Task to complete
What lines in the data hold the string "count"? Show them.
BEGIN The data
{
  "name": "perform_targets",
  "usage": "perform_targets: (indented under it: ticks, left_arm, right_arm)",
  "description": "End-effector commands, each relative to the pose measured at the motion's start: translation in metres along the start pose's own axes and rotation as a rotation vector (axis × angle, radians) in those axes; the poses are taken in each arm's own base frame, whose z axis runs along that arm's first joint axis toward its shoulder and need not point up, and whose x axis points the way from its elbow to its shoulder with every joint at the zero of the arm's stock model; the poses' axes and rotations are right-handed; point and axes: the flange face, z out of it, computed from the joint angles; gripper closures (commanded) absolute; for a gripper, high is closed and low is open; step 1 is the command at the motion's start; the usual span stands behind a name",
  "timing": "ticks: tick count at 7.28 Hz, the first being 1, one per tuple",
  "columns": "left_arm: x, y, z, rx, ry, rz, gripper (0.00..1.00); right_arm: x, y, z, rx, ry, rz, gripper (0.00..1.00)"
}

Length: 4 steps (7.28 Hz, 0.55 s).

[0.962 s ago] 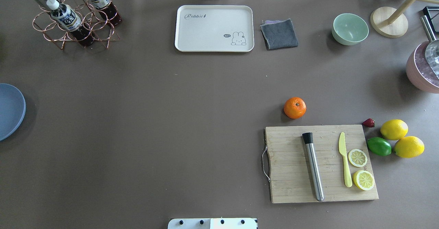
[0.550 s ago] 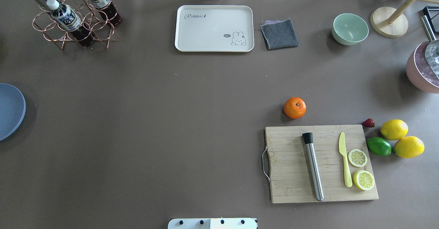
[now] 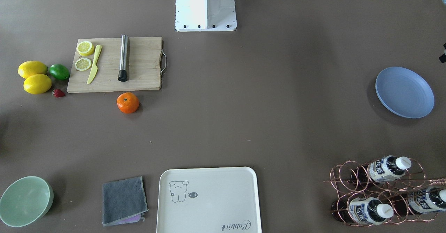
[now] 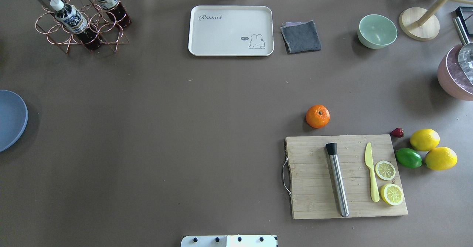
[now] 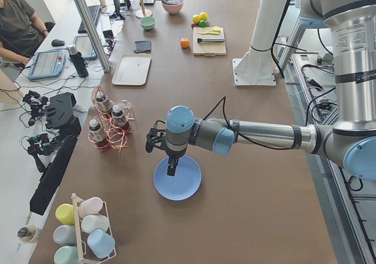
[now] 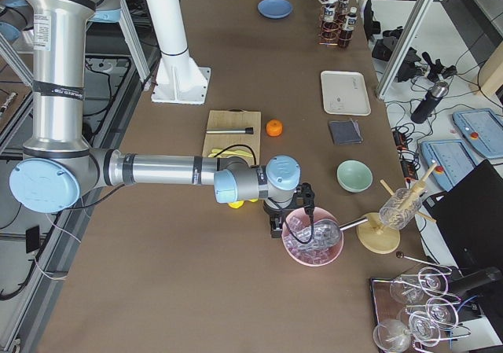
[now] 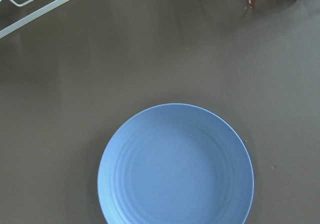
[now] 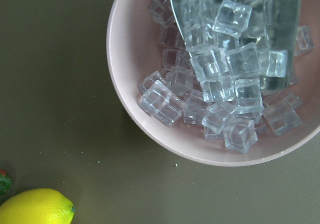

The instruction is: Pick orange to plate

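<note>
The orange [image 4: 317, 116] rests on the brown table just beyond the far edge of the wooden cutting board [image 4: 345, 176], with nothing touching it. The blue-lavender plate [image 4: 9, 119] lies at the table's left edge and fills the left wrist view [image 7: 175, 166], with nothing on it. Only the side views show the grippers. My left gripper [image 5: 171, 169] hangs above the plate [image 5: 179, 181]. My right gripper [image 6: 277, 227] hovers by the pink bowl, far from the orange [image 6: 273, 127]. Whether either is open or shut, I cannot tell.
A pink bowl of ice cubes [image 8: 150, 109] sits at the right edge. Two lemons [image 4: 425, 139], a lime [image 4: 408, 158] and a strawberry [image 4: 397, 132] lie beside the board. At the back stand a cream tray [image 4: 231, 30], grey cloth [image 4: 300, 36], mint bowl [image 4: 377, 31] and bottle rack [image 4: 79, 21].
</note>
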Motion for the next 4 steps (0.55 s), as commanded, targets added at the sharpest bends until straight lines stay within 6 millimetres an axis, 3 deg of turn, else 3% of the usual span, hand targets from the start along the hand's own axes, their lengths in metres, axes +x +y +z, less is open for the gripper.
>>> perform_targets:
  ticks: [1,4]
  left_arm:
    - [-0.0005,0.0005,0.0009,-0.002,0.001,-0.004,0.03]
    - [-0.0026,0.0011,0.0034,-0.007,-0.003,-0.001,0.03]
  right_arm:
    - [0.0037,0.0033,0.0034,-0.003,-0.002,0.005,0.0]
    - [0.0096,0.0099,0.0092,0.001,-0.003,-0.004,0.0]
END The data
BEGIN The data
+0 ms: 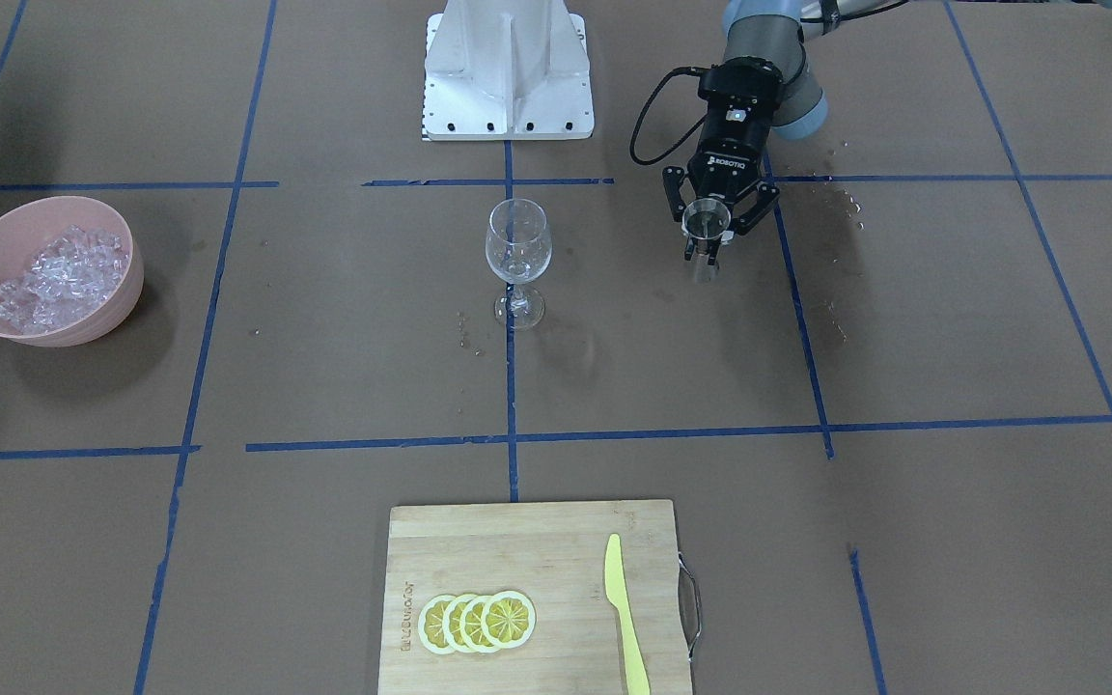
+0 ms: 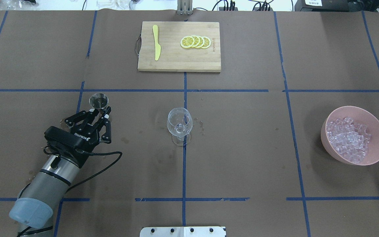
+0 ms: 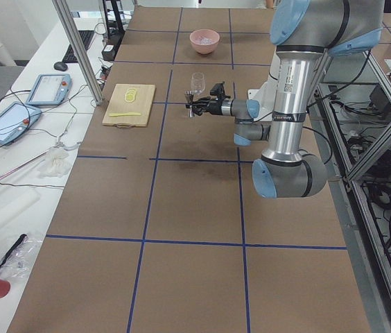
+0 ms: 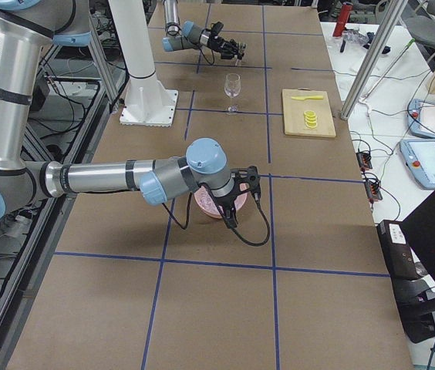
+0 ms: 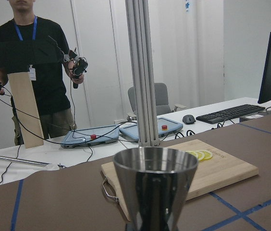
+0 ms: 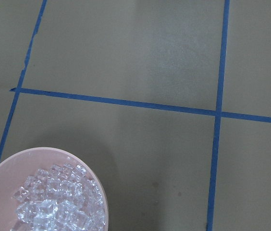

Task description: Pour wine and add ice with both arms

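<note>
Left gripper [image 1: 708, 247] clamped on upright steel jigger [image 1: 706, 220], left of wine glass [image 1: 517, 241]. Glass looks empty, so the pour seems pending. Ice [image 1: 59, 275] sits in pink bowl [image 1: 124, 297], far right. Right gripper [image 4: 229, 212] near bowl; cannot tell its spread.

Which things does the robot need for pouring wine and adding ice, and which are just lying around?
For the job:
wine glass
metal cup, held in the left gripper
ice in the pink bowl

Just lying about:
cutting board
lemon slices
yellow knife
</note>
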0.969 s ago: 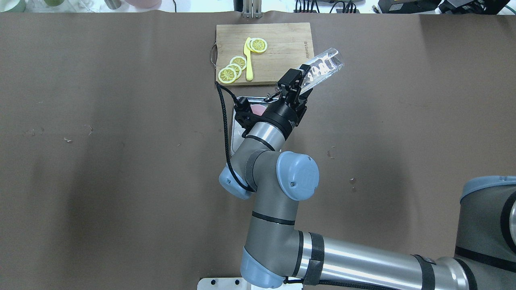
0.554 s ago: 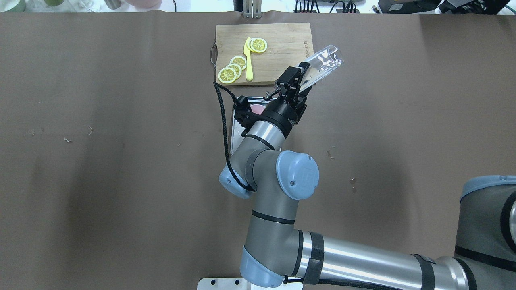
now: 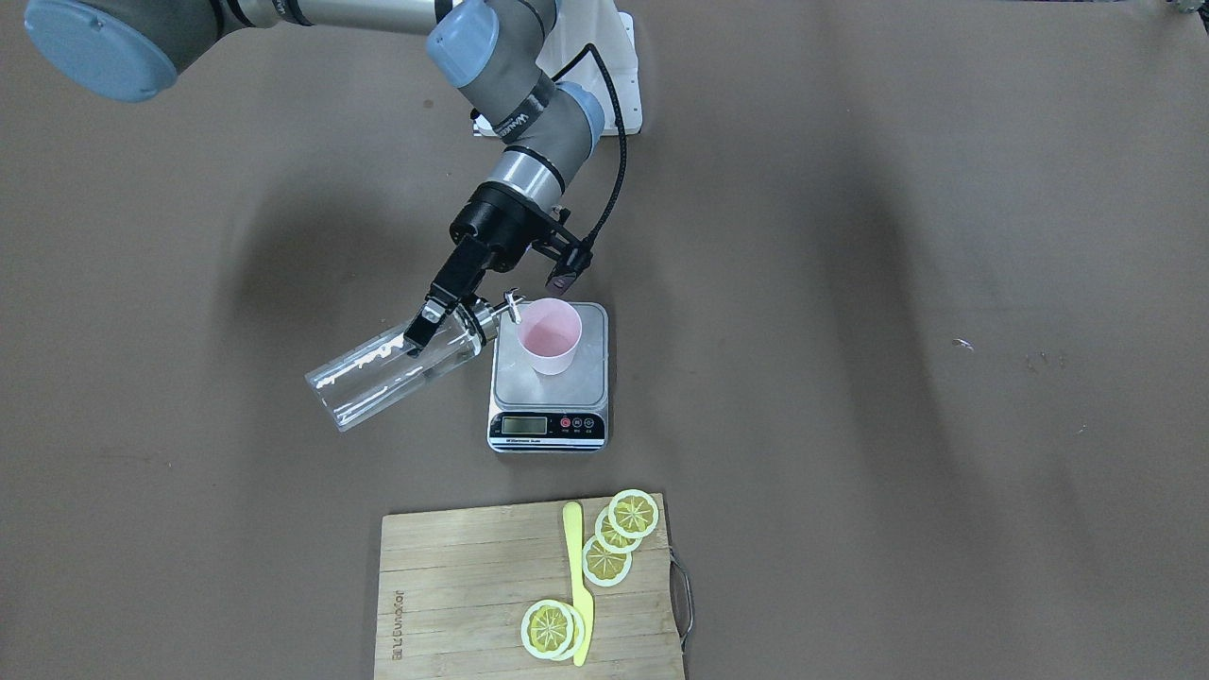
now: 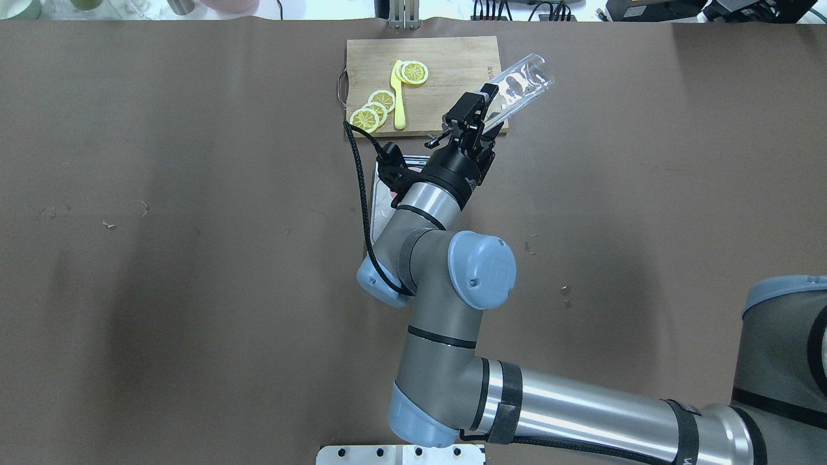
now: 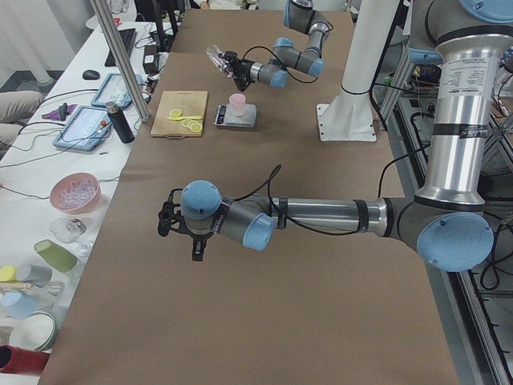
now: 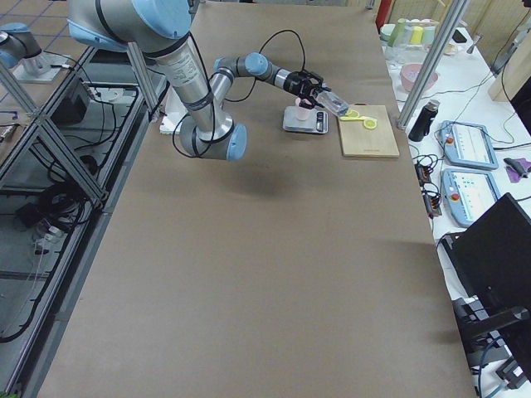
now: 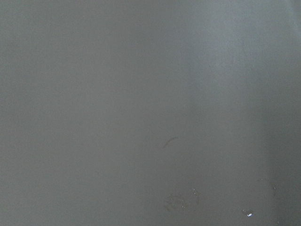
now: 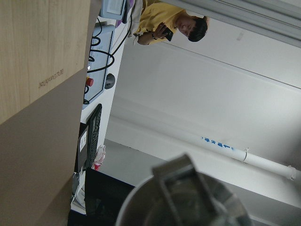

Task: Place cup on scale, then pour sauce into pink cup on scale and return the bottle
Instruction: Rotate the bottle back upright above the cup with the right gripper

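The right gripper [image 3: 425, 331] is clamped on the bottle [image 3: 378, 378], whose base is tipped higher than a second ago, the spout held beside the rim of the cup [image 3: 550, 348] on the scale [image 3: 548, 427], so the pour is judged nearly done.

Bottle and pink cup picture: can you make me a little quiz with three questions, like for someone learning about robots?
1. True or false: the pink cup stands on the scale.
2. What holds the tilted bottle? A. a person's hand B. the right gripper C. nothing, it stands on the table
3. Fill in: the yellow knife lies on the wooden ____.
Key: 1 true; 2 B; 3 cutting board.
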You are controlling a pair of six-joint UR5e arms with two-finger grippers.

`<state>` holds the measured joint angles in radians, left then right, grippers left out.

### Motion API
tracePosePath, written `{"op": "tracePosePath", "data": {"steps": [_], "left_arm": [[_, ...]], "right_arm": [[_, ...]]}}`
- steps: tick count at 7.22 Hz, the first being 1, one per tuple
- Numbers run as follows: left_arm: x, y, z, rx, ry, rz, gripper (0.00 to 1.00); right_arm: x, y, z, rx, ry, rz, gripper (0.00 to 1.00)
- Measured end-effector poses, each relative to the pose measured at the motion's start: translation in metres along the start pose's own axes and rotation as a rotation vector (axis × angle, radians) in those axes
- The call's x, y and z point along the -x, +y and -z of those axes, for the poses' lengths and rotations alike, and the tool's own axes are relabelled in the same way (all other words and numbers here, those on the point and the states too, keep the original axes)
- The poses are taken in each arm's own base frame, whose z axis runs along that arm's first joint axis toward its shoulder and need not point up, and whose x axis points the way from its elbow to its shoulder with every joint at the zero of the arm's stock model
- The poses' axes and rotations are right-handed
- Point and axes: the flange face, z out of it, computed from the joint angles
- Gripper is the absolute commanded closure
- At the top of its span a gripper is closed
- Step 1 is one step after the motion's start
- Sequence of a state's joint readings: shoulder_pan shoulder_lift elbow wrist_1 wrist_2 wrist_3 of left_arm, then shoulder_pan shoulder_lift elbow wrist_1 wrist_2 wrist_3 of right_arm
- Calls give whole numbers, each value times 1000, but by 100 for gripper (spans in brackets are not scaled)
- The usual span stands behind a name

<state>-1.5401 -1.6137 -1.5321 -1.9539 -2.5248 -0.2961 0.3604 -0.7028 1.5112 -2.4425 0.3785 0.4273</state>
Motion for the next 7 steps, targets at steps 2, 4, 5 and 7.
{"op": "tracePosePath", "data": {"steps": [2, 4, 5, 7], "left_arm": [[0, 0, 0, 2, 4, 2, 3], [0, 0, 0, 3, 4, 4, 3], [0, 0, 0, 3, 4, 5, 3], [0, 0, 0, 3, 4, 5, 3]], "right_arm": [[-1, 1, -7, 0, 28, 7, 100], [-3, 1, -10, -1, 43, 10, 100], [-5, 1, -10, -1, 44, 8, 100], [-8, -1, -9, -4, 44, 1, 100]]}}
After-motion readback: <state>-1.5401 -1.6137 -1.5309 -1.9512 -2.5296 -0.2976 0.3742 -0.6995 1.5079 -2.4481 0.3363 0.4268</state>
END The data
Output for this task
  "timing": "ticks: tick count at 7.28 Hz, the first being 1, one per tuple",
- steps: tick count at 7.22 Hz, the first being 1, one per tuple

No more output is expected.